= Edward Ford (surgeon) =

British surgeon

Edward Ford (1746–1809) was a British surgeon.

==Life==
Ford was the [grand] son of Thomas Ford, prebendary of St. Decuman, Wells, and vicar of Banwell and of Wookey, Somersetshire, who died 29 Aug of the same year. He received his medical training under Dr. John Ford, then in practice at Bristol. At an early age he settled as a surgeon in London, was admitted a member of the court of assistants of the Royal College of Surgeons, acquired an excellent practice, and was greatly liked.

In 1780 he was appointed surgeon to the Westminster General Dispensary, which office he resigned, after more than twenty years' service, on 16 July 1801. At this time, the finances of the charity being very low, Ford generously presented it with the arrears of his salary, amounting altogether to four hundred guineas, and his example was followed by the physicians to the institution, Drs.
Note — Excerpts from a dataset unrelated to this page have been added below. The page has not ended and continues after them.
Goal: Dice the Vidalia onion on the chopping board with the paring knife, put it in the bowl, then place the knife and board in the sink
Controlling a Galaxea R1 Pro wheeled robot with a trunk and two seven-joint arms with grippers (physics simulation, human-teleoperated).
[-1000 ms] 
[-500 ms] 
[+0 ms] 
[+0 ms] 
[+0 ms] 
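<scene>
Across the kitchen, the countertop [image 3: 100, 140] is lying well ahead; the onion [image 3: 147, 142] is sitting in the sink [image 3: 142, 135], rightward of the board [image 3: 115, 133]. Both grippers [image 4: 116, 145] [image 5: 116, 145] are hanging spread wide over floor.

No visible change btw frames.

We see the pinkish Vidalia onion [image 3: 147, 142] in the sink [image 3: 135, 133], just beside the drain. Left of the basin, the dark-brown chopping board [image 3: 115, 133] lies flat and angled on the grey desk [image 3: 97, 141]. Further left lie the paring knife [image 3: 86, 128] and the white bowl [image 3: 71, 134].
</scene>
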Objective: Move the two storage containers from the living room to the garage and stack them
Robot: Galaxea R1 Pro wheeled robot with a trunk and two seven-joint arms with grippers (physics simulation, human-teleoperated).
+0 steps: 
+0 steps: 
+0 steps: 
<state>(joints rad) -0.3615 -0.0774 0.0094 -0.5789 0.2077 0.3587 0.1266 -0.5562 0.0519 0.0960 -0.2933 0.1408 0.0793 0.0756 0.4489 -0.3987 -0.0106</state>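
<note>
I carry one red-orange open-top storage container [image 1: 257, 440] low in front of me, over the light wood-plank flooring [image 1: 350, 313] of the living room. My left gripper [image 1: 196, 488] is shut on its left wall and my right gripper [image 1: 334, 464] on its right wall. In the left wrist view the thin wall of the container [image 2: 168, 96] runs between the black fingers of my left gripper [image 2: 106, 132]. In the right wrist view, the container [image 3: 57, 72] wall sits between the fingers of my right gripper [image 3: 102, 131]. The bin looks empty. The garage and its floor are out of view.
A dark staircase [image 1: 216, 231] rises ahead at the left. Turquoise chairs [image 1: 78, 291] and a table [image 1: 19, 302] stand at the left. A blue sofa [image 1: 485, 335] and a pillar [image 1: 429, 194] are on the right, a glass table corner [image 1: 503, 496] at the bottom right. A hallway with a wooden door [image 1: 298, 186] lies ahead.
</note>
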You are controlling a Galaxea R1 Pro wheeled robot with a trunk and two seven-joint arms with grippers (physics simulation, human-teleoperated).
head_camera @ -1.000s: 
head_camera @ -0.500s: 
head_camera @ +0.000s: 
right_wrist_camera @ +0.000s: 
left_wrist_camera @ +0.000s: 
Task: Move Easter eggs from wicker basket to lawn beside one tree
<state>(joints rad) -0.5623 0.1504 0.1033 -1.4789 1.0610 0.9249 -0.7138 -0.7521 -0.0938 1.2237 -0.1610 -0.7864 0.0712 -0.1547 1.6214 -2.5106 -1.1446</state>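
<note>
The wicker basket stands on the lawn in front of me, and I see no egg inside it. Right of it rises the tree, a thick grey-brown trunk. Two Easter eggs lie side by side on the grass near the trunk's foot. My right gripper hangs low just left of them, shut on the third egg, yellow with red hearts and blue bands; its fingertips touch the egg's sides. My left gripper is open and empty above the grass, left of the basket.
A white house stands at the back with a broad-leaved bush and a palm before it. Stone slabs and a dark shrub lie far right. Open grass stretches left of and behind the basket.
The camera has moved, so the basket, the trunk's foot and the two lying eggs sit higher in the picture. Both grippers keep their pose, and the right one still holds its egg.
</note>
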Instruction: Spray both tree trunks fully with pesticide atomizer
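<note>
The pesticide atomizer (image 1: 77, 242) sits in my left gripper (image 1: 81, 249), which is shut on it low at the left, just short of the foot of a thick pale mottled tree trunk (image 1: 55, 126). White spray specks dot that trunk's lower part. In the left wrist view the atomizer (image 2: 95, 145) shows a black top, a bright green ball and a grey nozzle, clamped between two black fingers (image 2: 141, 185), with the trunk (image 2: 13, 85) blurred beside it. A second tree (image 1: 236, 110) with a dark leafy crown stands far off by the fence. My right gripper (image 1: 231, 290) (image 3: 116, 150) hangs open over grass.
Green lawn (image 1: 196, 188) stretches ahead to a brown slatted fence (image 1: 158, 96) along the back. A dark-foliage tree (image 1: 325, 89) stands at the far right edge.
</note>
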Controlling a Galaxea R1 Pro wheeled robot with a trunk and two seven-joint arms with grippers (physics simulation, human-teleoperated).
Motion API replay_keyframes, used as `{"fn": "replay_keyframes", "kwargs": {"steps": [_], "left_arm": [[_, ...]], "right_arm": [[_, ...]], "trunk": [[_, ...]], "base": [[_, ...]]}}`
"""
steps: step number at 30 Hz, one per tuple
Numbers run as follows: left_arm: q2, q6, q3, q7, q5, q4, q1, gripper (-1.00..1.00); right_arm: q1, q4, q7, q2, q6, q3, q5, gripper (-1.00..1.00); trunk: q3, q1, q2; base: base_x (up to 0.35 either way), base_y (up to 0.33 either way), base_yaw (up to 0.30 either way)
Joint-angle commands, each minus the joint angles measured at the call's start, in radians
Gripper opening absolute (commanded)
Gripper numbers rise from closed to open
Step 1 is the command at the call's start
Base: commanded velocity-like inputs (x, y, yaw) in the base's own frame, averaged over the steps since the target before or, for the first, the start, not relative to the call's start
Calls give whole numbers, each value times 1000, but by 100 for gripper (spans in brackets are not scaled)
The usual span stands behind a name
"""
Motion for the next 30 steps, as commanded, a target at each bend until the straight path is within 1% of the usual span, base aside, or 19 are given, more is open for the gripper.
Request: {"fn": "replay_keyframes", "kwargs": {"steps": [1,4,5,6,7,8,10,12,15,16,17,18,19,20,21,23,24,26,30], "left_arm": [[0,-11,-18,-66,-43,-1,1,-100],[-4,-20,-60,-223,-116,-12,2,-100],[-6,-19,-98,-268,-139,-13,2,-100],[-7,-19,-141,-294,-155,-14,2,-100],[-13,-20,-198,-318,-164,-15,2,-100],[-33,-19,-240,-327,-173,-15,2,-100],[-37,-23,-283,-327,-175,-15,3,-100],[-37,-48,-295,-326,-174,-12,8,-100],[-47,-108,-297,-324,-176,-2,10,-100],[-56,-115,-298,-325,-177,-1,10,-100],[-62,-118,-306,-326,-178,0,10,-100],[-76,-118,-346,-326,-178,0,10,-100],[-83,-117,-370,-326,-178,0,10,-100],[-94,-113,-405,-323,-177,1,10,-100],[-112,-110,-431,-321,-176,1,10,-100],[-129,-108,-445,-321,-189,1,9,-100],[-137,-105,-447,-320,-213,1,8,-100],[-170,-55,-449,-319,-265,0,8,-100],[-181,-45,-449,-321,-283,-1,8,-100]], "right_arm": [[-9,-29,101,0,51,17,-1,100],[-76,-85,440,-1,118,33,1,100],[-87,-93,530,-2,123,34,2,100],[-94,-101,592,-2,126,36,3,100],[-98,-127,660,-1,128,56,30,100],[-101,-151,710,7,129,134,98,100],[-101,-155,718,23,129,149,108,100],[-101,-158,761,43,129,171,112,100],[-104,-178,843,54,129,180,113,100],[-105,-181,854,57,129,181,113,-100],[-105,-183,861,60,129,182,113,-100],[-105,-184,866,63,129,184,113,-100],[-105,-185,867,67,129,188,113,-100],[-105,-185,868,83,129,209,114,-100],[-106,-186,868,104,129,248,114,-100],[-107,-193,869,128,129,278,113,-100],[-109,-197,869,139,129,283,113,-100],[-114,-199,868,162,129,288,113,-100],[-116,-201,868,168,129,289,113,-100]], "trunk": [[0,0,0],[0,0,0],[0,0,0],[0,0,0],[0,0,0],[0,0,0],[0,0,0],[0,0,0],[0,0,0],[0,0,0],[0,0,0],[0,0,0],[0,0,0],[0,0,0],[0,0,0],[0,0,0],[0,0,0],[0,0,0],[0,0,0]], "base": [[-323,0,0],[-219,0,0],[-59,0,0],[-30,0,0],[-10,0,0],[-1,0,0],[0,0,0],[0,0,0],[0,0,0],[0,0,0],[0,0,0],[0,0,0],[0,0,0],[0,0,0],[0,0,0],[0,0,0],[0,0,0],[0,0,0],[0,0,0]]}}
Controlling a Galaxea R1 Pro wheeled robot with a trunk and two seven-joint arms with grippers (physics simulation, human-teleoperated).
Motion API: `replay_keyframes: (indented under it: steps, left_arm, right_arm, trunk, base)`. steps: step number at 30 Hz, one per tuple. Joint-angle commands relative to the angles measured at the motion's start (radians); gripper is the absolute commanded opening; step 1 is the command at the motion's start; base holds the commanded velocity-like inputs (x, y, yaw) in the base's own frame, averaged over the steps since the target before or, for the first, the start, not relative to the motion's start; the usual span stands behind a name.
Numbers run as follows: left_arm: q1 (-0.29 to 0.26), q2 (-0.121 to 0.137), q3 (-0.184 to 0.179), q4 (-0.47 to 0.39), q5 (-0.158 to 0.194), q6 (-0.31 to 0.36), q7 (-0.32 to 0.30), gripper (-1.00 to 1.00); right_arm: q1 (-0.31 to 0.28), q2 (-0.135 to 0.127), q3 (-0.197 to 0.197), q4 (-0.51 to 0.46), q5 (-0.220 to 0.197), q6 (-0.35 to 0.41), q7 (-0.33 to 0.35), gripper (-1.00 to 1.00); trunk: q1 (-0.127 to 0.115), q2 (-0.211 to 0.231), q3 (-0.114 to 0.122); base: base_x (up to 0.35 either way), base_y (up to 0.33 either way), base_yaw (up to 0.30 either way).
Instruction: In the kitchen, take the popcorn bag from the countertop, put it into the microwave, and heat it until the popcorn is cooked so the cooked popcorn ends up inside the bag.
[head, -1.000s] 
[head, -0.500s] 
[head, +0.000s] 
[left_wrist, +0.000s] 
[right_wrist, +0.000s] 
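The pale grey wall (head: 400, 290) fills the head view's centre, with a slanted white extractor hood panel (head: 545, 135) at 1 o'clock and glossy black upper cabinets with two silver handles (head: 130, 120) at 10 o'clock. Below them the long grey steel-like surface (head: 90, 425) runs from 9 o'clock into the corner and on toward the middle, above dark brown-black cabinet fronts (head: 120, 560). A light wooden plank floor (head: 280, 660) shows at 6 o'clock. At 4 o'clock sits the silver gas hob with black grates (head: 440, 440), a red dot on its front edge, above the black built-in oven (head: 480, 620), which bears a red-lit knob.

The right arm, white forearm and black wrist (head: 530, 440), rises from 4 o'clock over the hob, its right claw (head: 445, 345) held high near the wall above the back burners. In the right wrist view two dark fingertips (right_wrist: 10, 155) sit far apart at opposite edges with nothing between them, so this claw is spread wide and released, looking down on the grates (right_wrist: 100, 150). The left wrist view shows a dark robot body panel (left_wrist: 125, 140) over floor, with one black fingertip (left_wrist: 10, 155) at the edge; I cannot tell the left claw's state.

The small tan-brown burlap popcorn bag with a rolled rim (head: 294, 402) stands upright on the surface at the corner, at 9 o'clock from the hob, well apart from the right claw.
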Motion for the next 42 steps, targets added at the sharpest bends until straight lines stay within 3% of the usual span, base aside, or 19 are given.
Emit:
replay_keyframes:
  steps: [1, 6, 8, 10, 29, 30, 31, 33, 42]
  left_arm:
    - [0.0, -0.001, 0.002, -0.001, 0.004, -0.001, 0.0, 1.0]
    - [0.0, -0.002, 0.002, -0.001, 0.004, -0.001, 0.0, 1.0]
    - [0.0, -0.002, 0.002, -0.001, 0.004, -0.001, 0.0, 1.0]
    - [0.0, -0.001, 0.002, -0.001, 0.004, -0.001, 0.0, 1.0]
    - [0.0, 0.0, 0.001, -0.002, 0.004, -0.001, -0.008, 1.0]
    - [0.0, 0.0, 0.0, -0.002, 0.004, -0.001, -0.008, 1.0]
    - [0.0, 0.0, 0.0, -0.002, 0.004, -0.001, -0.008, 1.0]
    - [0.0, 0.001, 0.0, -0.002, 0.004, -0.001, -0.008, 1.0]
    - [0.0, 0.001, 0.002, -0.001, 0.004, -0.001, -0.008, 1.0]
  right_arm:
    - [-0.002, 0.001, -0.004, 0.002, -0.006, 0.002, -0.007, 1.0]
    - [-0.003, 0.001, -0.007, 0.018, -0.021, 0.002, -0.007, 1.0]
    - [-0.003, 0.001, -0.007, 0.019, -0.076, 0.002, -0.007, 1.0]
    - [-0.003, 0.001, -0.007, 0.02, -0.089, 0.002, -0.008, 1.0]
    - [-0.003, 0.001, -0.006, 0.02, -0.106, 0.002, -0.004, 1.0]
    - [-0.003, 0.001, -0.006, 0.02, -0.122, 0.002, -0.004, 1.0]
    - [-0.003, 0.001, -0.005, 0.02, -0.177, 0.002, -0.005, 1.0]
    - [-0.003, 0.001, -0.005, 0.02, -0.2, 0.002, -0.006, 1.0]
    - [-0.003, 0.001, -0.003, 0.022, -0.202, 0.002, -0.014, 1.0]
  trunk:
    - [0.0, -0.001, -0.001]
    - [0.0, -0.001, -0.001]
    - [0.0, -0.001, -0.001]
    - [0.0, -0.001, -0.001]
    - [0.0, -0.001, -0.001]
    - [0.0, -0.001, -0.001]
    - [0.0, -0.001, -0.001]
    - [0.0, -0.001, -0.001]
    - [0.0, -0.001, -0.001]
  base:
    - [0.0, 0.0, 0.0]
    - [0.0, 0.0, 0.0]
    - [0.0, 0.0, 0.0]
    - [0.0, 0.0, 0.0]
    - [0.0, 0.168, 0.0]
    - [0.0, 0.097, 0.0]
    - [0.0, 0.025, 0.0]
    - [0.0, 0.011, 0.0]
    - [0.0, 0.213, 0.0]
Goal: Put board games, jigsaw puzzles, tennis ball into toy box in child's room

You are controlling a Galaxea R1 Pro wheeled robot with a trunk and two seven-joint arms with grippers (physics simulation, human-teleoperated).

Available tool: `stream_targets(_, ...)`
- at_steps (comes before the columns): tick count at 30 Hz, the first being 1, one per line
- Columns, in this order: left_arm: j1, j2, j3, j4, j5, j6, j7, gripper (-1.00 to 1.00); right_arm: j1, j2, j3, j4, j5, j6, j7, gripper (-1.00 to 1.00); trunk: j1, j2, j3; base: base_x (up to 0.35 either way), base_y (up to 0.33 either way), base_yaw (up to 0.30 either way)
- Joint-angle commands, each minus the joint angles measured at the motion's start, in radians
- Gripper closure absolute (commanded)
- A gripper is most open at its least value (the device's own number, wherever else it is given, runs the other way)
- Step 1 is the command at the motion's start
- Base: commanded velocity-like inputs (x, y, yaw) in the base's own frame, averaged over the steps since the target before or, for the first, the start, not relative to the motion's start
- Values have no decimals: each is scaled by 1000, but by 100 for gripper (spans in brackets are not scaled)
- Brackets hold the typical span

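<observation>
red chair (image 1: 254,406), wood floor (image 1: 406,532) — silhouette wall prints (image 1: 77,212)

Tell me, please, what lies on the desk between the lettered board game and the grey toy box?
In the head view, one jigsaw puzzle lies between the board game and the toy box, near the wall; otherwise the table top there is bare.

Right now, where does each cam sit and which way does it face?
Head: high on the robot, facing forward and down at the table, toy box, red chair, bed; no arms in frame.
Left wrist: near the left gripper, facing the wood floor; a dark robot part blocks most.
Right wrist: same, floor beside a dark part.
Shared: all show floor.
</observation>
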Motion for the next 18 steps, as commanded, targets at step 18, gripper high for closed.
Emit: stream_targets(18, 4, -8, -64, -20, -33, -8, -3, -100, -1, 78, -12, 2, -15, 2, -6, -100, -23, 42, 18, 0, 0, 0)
Foart Simmons and Robert Bland.

He died 15 Sept. 1809 at Sherborne, Dorset, when on his way from Weymouth to Bath.

==Writings==
Besides papers in various medical serials Ford was author of a valuable treatise entitled Observations on the Disease of the Hip Joint; to which are added some Remarks on White Swellings of the Knee … illustrated by cases and engravings, 8vo, London, 1794, of which revised editions were published in 1810 and 1818 by his nephew and successor Thomas Copeland, to whom he bequeathed his house in Golden Square, London, and a considerable legacy.

==Honors==
He was elected a fellow of the Society of Antiquaries, 3 May 1792.

==Family==
He was twice married. His first wife, Sarah Frances, daughter of Hugh Josiah Hansard, died in 1783, and was buried at Hillingdon, Middlesex.